Griffin-American Healthcare REIT IV, Inc. intends to elect to be taxed as a real estate investment trust for federal income tax purposes beginning with its taxable year ending December 31, 2016, and it intends to continue to qualify to be taxed as a REIT. Griffin-American Healthcare REIT IV intends to build a balanced and diversified portfolio of healthcare real estate assets, focusing primarily on medical office buildings, hospitals, skilled nursing facilities, senior housing and other healthcare-related facilities. The REIT is co-sponsored by American Healthcare Investors and Griffin Capital Corporation. For more information regarding Griffin-American Healthcare REIT IV, please visit www.healthcarereitiv.com.





About Griffin Capital Corporation
Griffin Capital Corporation (“Griffin Capital”) is a privately-held, Los Angeles headquartered investment and asset management company with a 21-year track record sponsoring real estate investment vehicles and managing institutional capital. Led by senior executives with more than two decades of real estate experience who have collectively closed transactions representing over $22 billion in value, Griffin Capital and its affiliates have acquired or constructed approximately 55 million square feet of space since 1995. Griffin Capital and its affiliates own, manage, sponsor and/or co-sponsor a portfolio consisting of approximately 38 million square feet of space, located in 30 states and the United Kingdom, representing approximately $6.9* billion in asset value, based on purchase price, as of September 30, 2016. Additional information about Griffin Capital is available at www.griffincapital.com.

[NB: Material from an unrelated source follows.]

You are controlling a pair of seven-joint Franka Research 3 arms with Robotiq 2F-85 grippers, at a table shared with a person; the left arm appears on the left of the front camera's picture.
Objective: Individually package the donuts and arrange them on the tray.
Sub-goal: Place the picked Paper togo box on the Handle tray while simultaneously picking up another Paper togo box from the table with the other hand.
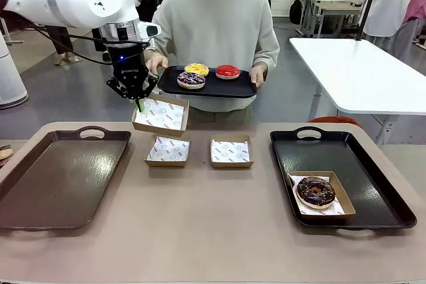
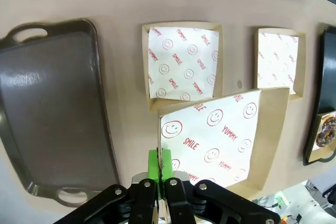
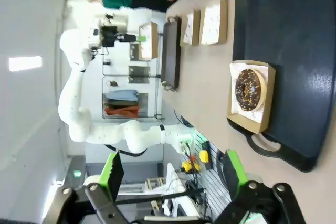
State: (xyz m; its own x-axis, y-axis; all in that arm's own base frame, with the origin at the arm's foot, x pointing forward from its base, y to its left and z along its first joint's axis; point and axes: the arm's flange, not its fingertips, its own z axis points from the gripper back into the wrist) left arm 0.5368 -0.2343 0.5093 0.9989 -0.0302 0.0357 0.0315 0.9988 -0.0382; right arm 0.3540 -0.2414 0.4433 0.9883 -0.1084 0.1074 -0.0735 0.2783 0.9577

*Includes the property information related to interests held in certain joint ventures.

###

This release contains certain forward-looking statements, including statements with respect to the growth of the company’s portfolio, the quality of the operator of Lafayette Assisted Living Portfolio and the performance of the senior housing facilities that comprise Lafayette Assisted Living Portfolio. Because such statements include risks, uncertainties and contingencies, actual results may differ materially from those expressed or implied by such forward-looking statements. These risks, uncertainties and contingencies include, but are not limited to, the following: the uncertainties relating to the medical needs and local economy of Lafayette, Louisiana; the strength and financial condition of Lafayette Assisted Living Portfolio and its tenant; the uncertainties relating to changes in general economic and real estate conditions; the uncertainties regarding changes in the healthcare industry; the uncertainties relating to the implementation of Griffin-American Healthcare REIT IV’s real estate investment strategy; and other risk factors as detailed from time to time in Griffin-American Healthcare REIT IV’s periodic reports, as filed with the Securities and Exchange Commission. Forward-looking statements in this document speak only as of the date on which such statements were made, and we undertake no obligation to update any such statements that may become untrue because of subsequent events.